• **Dataset content**:
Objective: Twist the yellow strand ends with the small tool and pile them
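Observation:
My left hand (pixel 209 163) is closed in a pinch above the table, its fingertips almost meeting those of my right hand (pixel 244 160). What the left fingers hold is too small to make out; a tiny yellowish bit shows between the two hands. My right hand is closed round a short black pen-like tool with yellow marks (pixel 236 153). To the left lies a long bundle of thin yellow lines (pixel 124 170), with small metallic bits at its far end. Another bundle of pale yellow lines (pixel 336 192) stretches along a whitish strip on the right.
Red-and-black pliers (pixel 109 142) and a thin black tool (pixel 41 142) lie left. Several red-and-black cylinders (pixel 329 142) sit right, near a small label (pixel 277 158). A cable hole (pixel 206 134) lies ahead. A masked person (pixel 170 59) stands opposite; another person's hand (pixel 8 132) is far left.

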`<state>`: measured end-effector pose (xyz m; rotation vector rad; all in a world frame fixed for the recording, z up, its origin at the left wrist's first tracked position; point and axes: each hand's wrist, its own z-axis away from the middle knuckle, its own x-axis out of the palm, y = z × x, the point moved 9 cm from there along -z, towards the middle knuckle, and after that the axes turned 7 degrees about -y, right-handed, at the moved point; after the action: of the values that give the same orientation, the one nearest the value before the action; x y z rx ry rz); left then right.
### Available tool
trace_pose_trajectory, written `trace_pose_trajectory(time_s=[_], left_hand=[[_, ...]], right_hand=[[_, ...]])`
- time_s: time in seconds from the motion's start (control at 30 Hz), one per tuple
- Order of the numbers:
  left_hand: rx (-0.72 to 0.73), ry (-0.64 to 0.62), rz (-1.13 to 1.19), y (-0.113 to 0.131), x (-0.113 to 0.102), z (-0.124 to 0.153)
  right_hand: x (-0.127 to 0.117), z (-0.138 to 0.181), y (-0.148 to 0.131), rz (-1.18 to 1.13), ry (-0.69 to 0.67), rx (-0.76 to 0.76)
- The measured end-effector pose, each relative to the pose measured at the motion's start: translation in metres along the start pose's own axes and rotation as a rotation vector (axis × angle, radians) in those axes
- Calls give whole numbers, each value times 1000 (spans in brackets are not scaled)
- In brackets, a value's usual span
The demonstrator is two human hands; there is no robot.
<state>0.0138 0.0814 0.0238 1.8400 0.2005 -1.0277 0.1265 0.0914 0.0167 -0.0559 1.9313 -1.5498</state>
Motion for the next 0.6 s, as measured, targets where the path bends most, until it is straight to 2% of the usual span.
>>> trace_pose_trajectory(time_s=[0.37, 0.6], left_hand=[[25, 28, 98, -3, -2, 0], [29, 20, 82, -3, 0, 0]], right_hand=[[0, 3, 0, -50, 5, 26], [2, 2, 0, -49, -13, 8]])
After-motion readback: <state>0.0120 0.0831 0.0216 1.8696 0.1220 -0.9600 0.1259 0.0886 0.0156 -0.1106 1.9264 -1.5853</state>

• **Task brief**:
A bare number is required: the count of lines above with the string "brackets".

• **Answer to this task**:
2